PROMPT:
Set down, character for character, everything in the records below from the line holding "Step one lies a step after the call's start" down to the line holding "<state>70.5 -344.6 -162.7", and no other line.

EXCERPTED DATA:
•••

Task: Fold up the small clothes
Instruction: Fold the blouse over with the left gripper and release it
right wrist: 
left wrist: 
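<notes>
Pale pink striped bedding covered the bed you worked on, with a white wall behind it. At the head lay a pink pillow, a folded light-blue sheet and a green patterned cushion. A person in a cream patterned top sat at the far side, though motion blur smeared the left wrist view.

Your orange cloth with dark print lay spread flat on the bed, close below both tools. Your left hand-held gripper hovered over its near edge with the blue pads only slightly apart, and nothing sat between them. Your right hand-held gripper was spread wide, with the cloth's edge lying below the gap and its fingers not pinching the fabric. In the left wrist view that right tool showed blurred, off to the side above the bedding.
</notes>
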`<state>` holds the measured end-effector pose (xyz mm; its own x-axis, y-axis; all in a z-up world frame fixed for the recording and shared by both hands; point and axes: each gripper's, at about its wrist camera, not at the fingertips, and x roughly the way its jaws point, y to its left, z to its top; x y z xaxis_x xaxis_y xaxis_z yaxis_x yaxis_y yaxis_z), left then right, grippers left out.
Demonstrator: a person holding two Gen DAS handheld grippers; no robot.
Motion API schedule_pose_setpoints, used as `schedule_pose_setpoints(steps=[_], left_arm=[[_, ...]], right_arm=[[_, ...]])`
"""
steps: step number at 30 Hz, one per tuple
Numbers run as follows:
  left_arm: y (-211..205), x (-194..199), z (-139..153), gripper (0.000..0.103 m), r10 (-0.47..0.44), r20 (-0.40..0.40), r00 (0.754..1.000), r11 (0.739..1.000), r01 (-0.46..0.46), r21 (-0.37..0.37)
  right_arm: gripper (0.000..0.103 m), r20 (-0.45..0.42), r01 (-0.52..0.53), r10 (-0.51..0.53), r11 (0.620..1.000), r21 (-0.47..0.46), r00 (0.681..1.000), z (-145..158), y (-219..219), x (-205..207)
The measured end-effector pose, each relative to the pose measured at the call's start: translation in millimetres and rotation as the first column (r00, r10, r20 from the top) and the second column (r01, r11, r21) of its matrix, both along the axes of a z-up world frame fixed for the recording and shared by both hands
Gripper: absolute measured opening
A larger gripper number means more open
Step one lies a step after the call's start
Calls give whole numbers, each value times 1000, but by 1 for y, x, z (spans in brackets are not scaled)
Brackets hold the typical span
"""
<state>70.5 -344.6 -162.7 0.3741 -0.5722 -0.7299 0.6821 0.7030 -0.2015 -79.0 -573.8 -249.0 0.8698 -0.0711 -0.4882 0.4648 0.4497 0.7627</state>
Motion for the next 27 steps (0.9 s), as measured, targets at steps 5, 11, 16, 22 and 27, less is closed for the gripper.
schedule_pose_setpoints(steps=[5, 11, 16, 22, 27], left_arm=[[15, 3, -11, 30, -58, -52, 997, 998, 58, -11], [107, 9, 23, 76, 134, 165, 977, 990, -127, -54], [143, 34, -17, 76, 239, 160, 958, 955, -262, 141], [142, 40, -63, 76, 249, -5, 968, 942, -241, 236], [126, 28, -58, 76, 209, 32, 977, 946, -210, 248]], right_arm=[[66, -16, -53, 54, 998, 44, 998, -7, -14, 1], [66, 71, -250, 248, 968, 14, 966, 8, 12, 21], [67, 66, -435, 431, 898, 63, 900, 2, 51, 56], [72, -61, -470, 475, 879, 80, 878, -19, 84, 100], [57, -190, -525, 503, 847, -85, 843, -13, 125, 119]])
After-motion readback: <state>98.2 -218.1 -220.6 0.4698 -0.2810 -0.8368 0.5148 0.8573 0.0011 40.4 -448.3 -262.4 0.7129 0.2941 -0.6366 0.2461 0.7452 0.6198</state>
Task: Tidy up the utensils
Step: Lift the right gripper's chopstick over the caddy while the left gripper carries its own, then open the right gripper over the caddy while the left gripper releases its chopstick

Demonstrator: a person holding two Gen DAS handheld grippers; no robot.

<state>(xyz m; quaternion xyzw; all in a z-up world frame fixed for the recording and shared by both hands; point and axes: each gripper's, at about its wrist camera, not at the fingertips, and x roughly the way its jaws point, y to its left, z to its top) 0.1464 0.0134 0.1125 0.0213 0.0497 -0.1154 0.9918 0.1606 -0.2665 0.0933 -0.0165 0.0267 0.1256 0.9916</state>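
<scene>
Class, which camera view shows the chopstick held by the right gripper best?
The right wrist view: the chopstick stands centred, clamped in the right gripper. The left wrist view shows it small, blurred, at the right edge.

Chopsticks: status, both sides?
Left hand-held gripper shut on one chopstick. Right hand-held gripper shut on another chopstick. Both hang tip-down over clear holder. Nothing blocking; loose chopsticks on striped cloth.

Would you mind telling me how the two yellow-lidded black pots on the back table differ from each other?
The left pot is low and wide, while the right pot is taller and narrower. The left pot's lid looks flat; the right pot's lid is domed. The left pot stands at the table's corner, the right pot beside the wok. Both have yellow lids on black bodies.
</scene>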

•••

ANSWER SECTION:
Step one lies a step after the call's start
Calls give whole numbers, each value times 1000, but by 1 for y, x, z (spans in brackets are not scaled)
Brackets hold the typical span
"""
<state>70.5 -344.6 -162.7 0.3741 -0.5722 -0.7299 0.6821 0.7030 -0.2015 -79.0 -573.8 -249.0 0.8698 -0.0711 -0.4882 0.4648 0.4497 0.7627</state>

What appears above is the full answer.